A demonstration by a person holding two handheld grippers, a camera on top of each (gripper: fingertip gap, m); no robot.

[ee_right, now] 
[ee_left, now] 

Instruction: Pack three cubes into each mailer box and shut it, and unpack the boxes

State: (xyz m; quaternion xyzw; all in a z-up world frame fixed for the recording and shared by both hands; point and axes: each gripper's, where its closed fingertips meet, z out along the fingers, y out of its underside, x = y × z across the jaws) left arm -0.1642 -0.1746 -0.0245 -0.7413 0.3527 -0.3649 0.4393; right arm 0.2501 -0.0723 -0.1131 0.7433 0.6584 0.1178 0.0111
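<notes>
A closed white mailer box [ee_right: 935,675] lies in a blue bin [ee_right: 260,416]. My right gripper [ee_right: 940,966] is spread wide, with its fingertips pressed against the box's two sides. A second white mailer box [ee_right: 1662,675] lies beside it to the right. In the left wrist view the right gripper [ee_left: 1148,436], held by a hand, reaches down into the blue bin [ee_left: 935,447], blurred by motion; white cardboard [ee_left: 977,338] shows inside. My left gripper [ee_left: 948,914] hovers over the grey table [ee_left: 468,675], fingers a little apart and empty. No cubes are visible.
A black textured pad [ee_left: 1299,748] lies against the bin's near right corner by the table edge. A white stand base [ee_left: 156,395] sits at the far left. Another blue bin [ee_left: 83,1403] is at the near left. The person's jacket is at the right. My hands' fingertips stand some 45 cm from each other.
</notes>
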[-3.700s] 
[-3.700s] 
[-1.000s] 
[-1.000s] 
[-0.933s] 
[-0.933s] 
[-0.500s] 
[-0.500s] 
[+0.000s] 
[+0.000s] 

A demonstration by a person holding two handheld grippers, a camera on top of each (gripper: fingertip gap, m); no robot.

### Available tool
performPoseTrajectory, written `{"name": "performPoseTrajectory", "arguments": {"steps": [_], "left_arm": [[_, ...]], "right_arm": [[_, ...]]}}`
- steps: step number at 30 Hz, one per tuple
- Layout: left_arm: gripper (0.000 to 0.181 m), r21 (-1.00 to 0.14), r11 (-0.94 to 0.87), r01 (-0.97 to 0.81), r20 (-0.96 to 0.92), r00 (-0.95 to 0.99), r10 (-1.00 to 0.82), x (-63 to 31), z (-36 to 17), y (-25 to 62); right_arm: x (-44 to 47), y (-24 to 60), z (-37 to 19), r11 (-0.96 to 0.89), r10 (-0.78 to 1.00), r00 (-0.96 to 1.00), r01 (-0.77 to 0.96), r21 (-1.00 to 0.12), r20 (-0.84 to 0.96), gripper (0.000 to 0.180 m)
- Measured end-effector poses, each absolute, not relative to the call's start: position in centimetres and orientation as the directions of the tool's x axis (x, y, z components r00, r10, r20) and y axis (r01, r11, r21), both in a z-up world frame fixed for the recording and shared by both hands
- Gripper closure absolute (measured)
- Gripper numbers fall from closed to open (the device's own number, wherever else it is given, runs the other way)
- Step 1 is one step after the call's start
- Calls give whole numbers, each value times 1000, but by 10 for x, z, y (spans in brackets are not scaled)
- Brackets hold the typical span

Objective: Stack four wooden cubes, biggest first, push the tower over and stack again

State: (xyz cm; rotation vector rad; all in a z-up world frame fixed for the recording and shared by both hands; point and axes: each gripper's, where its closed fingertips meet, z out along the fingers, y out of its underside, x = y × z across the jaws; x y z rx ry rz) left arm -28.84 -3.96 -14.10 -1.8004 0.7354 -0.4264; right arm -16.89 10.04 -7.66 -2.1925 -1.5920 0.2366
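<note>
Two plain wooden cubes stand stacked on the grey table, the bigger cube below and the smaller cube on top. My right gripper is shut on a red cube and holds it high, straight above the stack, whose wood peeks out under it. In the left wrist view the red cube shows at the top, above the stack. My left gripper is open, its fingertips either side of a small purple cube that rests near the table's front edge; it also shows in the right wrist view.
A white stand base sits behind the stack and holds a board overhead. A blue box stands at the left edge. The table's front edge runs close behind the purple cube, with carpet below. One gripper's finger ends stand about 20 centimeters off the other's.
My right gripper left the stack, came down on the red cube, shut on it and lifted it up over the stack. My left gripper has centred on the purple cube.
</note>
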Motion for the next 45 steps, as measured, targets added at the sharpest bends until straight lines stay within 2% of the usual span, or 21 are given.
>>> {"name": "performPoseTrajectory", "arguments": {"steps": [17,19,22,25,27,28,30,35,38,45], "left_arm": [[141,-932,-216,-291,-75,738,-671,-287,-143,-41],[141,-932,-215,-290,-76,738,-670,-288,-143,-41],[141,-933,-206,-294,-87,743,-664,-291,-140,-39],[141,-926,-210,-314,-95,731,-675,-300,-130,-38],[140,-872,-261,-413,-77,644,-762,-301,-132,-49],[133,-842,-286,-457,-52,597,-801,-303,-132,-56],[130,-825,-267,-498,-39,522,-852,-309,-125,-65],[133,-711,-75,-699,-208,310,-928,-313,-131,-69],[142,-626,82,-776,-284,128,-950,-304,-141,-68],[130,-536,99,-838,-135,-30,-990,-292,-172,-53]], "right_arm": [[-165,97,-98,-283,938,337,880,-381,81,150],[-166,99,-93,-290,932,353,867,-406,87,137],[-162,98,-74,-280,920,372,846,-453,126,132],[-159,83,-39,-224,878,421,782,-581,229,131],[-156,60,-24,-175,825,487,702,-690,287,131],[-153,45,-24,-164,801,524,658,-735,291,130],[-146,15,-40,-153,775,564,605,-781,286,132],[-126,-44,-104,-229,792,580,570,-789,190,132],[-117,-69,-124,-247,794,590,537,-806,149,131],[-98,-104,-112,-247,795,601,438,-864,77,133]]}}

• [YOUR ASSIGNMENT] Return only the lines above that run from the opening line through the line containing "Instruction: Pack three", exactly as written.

• [ANSWER TO THE PROBLEM]
A demonstration by a person holding two handheld grippers, a camera on top of each (gripper: fingertip gap, m); no robot.

[ee_right, now] 
[ee_left, now] 

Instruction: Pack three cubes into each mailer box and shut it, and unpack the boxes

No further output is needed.